Future Perspectives on neural mechanisms underlying rhythm and music based neurorehabilitation in Parkinson’s Disease

Article Review: Future Perspectives on neural mechanisms underlying rhythm and music based neurorehabilitation in Parkinson’s Disease

Rhythm and music-based treatment utilizing Neurologic Music Therapy (NMT)® is centered around entrainment. Entrainment refers to the synchronization of the beats of music with natural body function. It’s why you listen to fast music when you’re working out. It’s why you find yourself walking in time to someone else’s heel clicks down the hallway. It’s how marching bands of 400+ members can all be marching on the same foot at the same time. Natural rhythmic patterns occur in our speech and in our walking. The basal ganglia, an area in the brain responsible for motor movements and motor control, is affected by the lack of the dopamine transmitter characteristic of Parkinson’s Disease, and has difficulty providing that natural rhythmicity of motor movements.  Luckily, we can use rhythm as an external facilitator in the auditory-motor network to influence motor control. In neurologic music therapy (NMT)® treatment, “rhythmic cues serve as a continuous time reference to initiate and continue motor behaviors” (Thaut, 2018). Rhythmic cues, such as a simple metronome beat or a noticeable beat in music can help regulate initiation, timing, and pace in walking. 

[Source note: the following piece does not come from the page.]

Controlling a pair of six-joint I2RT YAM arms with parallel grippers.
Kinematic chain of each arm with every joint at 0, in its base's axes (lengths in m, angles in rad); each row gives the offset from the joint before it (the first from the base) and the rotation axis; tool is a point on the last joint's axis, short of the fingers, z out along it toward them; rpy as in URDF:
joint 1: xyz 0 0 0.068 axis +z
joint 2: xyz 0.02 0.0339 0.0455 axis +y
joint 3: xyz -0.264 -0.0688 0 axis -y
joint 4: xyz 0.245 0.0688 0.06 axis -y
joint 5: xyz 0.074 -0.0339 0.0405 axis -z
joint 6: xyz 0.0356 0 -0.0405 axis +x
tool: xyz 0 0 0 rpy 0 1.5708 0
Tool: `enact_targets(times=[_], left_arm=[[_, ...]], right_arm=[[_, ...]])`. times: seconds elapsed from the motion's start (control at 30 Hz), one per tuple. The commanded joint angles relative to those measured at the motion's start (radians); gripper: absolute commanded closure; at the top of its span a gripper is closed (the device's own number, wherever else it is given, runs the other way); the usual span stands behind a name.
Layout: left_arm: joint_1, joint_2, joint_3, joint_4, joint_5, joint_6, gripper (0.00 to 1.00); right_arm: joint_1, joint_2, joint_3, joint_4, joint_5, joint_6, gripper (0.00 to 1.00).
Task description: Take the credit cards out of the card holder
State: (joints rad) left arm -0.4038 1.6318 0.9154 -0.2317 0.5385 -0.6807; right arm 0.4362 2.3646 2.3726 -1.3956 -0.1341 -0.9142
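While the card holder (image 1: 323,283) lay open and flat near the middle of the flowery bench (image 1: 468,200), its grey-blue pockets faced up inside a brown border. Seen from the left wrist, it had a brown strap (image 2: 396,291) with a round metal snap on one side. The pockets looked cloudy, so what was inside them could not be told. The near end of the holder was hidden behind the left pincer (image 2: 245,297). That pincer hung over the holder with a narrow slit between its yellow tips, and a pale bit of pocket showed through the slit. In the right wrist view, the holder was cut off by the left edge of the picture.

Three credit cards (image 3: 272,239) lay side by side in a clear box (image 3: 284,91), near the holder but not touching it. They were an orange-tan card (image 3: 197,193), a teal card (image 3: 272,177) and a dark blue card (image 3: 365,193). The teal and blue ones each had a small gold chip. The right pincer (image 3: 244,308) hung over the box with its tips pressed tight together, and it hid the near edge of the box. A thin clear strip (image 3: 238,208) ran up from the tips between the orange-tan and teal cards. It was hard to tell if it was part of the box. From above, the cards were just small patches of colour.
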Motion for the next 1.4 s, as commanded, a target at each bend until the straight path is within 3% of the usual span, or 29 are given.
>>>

The auditory system is an efficient system to influence motor systems because it is faster and more precise at detecting temporal (time) patterns than other sensory systems. Additionally, the auditory system is closely connected to the motor system and the connection happens between the two systems even below our conscious perception - meaning we don’t have to be actively thinking about what’s happening in our brain to have an immediate effect on our behavior. Studies show that even passive listening to music or rhythms activated motor areas such as the basal ganglia (motor control), cerebellum (muscle control, balance and movement), pre motor cortex (motor planning), and supplementary motor area (planning of complex movements, bilateral coordination).

“Functional neuroimaging studies can reveal changes in brain activity during auditory-motor entrainment by employing a simple repetitive motor task (e.g., a finger tapping task) synchronized to RAS (e.g., isochronous metronome clicks)” (Thaut, 2018). Even if we are involving the motor system at such a primary level while listening to music or just tapping along to a beat, there are connections being made between the auditory and motor systems. This suggests that by following certain pathways, the brain can send signals to other motor brain areas responsible for motor speech tasks, all synchronized to the beat that is being tapped along to. 


Reference:

Koshimori, Yuko, and Michael H. Thaut. “Future perspectives on neural mechanisms underlying rhythm and music based neurorehabilitation in parkinson’s disease.” Ageing Research Reviews, vol. 47, 2018, pp. 133–139, https://doi.org/10.1016/j.arr.2018.07.001.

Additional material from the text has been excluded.